Interaction nets optimize parallelism at the cost of everything else. Including single-threaded performance. You're just warming up the planet by wasting massive amounts of parallel GPU cores to do what a single CPU core could do more easily. They're just the wrong answer to this problem.
You're wrong. The Haskell code is compiled to a loop, which we didn't optimize for yet. I've edited the README to use the Bitonic Sort instead, on which allocations are unavoidable. Past N=20, HVM2 performs 4x faster than GHC -O2.
What? I ran your example, from your readme, where you promise a massive performance improvement, and you're accusing me of doing something wrong?
This is exactly what a scammer would say.
I guess that's the point here. Scam people who don't know anything about parallel computing by never comparing against any other method?
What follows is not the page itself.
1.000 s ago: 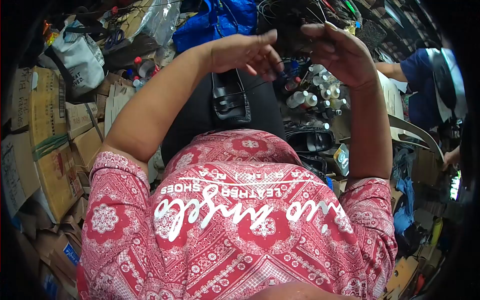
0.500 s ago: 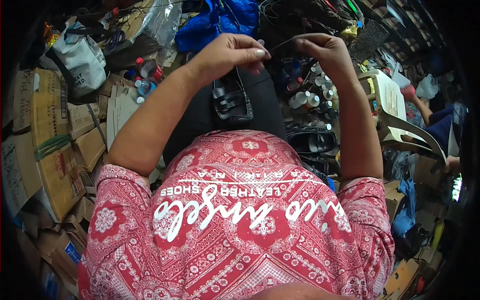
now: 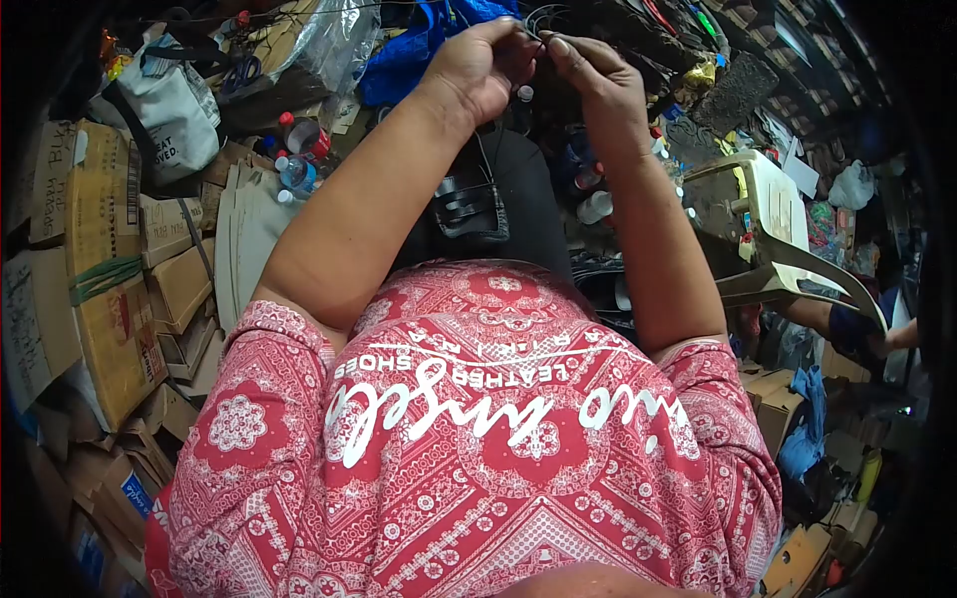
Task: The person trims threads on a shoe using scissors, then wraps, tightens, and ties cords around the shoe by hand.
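Black leather, cut into open straps: a shoe piece (image 3: 469, 211) on the dark-clothed lap (image 3: 523, 184), near the centre, below both hands. At the far edge of the view, close together: left hand (image 3: 474, 75), fingers curled in and closed in a small pinch; right hand (image 3: 610, 95), thumb and forefinger pinched together. Between the fingertips, a thin dark strand (image 3: 543, 44); too fine to tell whether joined to the cord (image 3: 482, 149) rising from the shoe piece.

Room for moving between the raised forearms, above the lap. Near side bounded by a red-and-white patterned shirt (image 3: 478, 448). To the left, upright cardboard edges (image 3: 105, 259), a printed white bag (image 3: 169, 110) and bottles (image 3: 297, 174) just beside the left forearm. Far, beyond the hands, a blue bag (image 3: 414, 55). To the right, well apart from the right forearm, a white plastic chair (image 3: 778, 204), with another person's hand (image 3: 902, 337) near its curved edge.
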`<state>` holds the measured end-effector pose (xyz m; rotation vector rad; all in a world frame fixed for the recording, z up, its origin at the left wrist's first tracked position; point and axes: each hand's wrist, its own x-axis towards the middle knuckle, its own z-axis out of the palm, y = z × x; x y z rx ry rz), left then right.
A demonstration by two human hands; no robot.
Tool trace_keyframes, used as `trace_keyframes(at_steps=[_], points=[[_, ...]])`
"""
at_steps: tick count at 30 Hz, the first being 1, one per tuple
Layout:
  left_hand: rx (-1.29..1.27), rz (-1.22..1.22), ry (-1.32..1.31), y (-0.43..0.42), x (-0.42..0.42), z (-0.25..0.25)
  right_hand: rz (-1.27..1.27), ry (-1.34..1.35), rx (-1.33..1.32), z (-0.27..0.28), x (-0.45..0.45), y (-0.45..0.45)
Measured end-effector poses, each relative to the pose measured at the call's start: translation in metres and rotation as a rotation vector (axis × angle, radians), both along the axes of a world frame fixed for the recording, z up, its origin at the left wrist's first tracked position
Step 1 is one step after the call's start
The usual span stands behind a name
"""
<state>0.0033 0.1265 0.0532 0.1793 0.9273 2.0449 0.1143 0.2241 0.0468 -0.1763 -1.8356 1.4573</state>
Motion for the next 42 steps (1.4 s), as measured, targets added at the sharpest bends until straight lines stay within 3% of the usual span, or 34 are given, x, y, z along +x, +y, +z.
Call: trace_keyframes(at_steps=[1, 3, 4, 5, 7, 8, 9, 10, 11, 12, 13, 14, 15, 16, 17, 18, 19, 20, 21, 23, 25, 26, 33, 34, 35, 37, 38, 39, 41, 42], points=[[-0.001, 0.000, -0.001, 0.001, -0.006, -0.002, 0.000, -0.001, -0.001, -0.008, 0.001, 0.000], [0.201, 0.034, -0.297, 0.000, -0.038, -0.022, 0.076, -0.015, -0.422, -0.025, 0.005, -0.001], [0.413, -0.079, -0.394, 0.000, -0.080, -0.054, 0.068, -0.001, -0.558, -0.031, 0.008, -0.002], [0.397, -0.043, -0.380, -0.010, -0.091, -0.052, 0.068, -0.003, -0.564, -0.039, 0.011, 0.001], [0.638, -0.165, -0.295, -0.032, -0.133, -0.075, -0.031, 0.093, -1.103, -0.056, 0.020, 0.016], [0.562, -0.154, -0.154, -0.045, -0.140, -0.073, -0.048, 0.154, -1.247, -0.065, 0.024, 0.028], [0.485, -0.141, -0.017, -0.058, -0.146, -0.072, 0.113, 0.236, -1.341, -0.074, 0.035, 0.038], [0.439, -0.200, 0.242, -0.072, -0.148, -0.074, 0.145, 0.258, -1.374, -0.083, 0.044, 0.048], [0.432, -0.199, 0.234, -0.079, -0.134, -0.068, 0.178, 0.282, -1.405, -0.089, 0.052, 0.057], [0.050, -0.015, 0.758, -0.088, -0.111, -0.055, 0.519, 0.317, -1.304, -0.107, 0.062, 0.076], [-0.358, 0.175, 1.260, -0.098, -0.092, -0.047, 0.561, 0.259, -1.234, -0.110, 0.071, 0.081], [-0.432, 0.143, 1.502, -0.112, -0.086, -0.050, 0.435, 0.078, -1.085, -0.106, 0.083, 0.080], [-0.432, 0.138, 1.501, -0.124, -0.083, -0.056, 0.310, -0.097, -0.928, -0.100, 0.095, 0.076], [-0.473, 0.086, 1.782, -0.135, -0.081, -0.063, 0.308, -0.097, -0.930, -0.102, 0.102, 0.073], [-0.513, 0.028, 2.061, -0.146, -0.080, -0.067, 0.190, -0.301, -0.520, -0.106, 0.109, 0.070], [-0.515, 0.023, 2.057, -0.157, -0.078, -0.065, 0.072, -0.490, -0.103, -0.110, 0.116, 0.066], [-0.685, -0.096, 2.104, -0.166, -0.077, -0.062, 0.072, -0.493, -0.107, -0.113, 0.124, 0.064], [-0.854, -0.220, 2.141, -0.173, -0.077, -0.060, 0.009, -0.709, 0.117, -0.111, 0.132, 0.060], [-0.850, -0.223, 2.141, -0.179, -0.076, -0.062, -0.056, -0.920, 0.347, -0.109, 0.139, 0.055], [-0.820, -0.212, 2.170, -0.187, -0.077, -0.065, -0.052, -0.923, 0.345, -0.101, 0.147, 0.047], [-0.851, -0.246, 2.140, -0.194, -0.082, -0.068, -0.044, -1.146, 0.813, -0.097, 0.149, 0.044], [-0.882, -0.285, 2.108, -0.199, -0.083, -0.069, -0.044, -1.008, 0.778, -0.103, 0.157, 0.047], [-0.784, -0.077, 2.018, -0.185, -0.057, -0.082, -0.157, -0.978, 0.826, -0.110, 0.150, 0.037], [-0.527, -0.104, 2.002, -0.172, -0.041, -0.077, -0.150, -0.810, 0.848, -0.110, 0.140, 0.029], [-0.663, -0.211, 2.097, -0.167, -0.027, -0.068, -0.150, -0.805, 0.854, -0.110, 0.141, 0.032], [-0.802, -0.125, 2.013, -0.194, -0.059, -0.090, -0.248, -0.987, 0.934, -0.111, 0.156, 0.044], [-0.799, -0.116, 2.021, -0.206, -0.067, -0.095, -0.053, -1.119, 0.613, -0.120, 0.172, 0.064], [-0.888, -0.201, 1.983, -0.218, -0.073, -0.099, -0.060, -1.112, 0.618, -0.133, 0.174, 0.071], [-0.978, -0.311, 1.921, -0.224, -0.070, -0.101, -0.140, -0.770, -0.033, -0.159, 0.183, 0.071], [-0.786, -0.094, 1.701, -0.216, -0.072, -0.092, -0.227, -0.624, -0.280, -0.137, 0.179, 0.070]])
Thanks for the feedback! Some clarifications:
1. I didn't accuse you of doing something wrong, just that your claim was wrong! It has been proven that Interaction Combinators are an optimal model of concurrent computation. I also pointed cases where it also achieves practical efficiency, over-performing GHC's highest optimization level.
2. The performance scaling claimed been indeed been achieved, and the code is open for anyone to replicate our results. The machines used are listed on the repository and paper. If you find any trouble replicating, please let me know!
3. We're not selling any product. Bend is Apache-licensed.
The insult against anyone who pushes back a little bit is not a good sign, I agree. From all we can see now, the massive speedups being claimed have zero optimal baselines. I badly would like to identify these.